Exercise requirements: From the first line to the last, set down the material exactly, leaving out its pictures.

______

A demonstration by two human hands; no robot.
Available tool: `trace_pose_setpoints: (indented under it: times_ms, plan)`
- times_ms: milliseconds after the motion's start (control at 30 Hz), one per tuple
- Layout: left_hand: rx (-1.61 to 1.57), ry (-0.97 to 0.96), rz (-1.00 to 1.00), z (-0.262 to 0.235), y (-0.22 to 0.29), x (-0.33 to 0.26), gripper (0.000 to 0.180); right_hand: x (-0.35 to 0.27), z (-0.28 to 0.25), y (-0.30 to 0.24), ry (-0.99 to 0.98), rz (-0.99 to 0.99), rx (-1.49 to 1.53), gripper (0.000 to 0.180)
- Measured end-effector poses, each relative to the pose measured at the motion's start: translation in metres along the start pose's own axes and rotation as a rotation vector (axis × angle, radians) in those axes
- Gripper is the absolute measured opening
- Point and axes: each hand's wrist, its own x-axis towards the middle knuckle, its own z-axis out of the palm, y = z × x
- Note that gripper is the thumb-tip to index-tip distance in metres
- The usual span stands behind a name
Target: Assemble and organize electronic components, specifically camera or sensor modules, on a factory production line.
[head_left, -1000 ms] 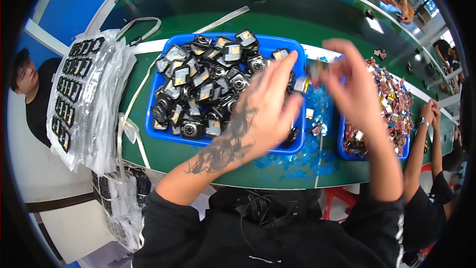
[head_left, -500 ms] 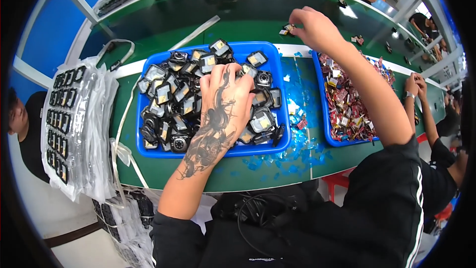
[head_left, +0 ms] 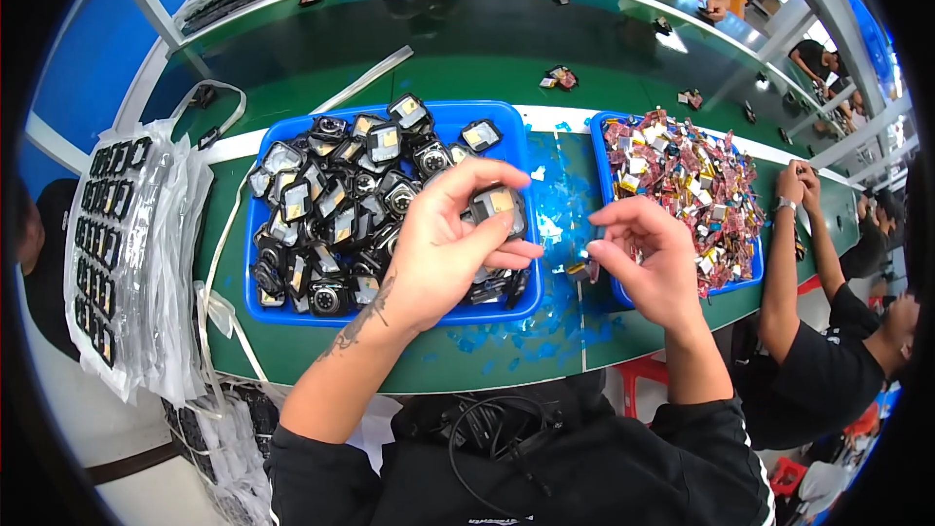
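My left hand [head_left: 438, 258] grips a black smartwatch case [head_left: 500, 206] with a yellow patch on its face, held over the right part of a blue bin [head_left: 535, 282]. Many similar black cases [head_left: 336, 219] lie heaped in that bin, some with round lens-like backs. My right hand [head_left: 654, 268] is closed, thumb near the forefinger, in front of a second blue bin [head_left: 604, 151]. Something small shows at its fingertips; I cannot make out what. Red, white and yellow small electronic parts [head_left: 682, 185] fill the second bin.
Blue film scraps [head_left: 555, 321] litter the green table [head_left: 321, 356] between the bins. Plastic-wrapped trays of cases [head_left: 136, 263] stand at the left. Beyond the white rail, small parts [head_left: 560, 78] lie on the green belt. Co-workers' hands [head_left: 797, 185] are at the right and far side.
My left hand has lifted from the heap with a smartwatch case. My right hand has come back from the belt to near the bins; a cluster of parts lies on the belt where it was.
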Motion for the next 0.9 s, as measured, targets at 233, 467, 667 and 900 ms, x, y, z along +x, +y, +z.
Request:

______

Response below:
A demonstration by two human hands; no robot.
Available tool: `trace_pose_setpoints: (indented under it: times_ms, plan)`
- times_ms: milliseconds after the motion's start (control at 30 Hz), one per tuple
- Layout: left_hand: rx (-1.61 to 1.57), ry (-0.97 to 0.96), rz (-1.00 to 1.00), z (-0.262 to 0.235), y (-0.22 to 0.29), x (-0.33 to 0.26), gripper (0.000 to 0.180); right_hand: x (-0.35 to 0.27), z (-0.28 to 0.25), y (-0.30 to 0.24), ry (-0.99 to 0.98), rz (-0.99 to 0.99), rx (-1.49 to 1.53), gripper (0.000 to 0.180)
- Measured end-effector poses, each relative to the pose measured at the motion's start: translation in metres along the start pose's own axes and rotation as a rotation vector (axis × angle, radians) in those axes
- Gripper is the absolute measured opening
- Point and axes: each hand's wrist, its own x-axis towards the middle knuckle, its own z-axis out of the palm, y = z × x
- Note that gripper is the thumb-tip to index-tip distance in metres
- The usual span stands behind a name
Target: Assemble and organize electronic components, specifically camera or sensor modules, on a factory production line.
[head_left, -1000 ms] 
[head_left, -500 ms] 
[head_left, +0 ms] 
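My left hand [head_left: 438, 258] grips a black smartwatch case [head_left: 500, 206] with a yellow patch on its face, held over the right part of a blue bin [head_left: 535, 282]. Many similar black cases [head_left: 336, 219] lie heaped in that bin, some with round lens-like backs. My right hand [head_left: 654, 268] is closed, thumb near the forefinger, in front of a second blue bin [head_left: 604, 151]. Something small shows at its fingertips; I cannot make out what. Red, white and yellow small electronic parts [head_left: 682, 185] fill the second bin.
Blue film scraps [head_left: 555, 321] litter the green table [head_left: 321, 356] between the bins. Plastic-wrapped trays of cases [head_left: 136, 263] stand at the left. Beyond the white rail, small parts [head_left: 560, 78] lie on the green belt. Co-workers' hands [head_left: 797, 185] are at the right and far side.
My left hand has lifted from the heap with a smartwatch case. My right hand has come back from the belt to near the bins; a cluster of parts lies on the belt where it was.
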Motion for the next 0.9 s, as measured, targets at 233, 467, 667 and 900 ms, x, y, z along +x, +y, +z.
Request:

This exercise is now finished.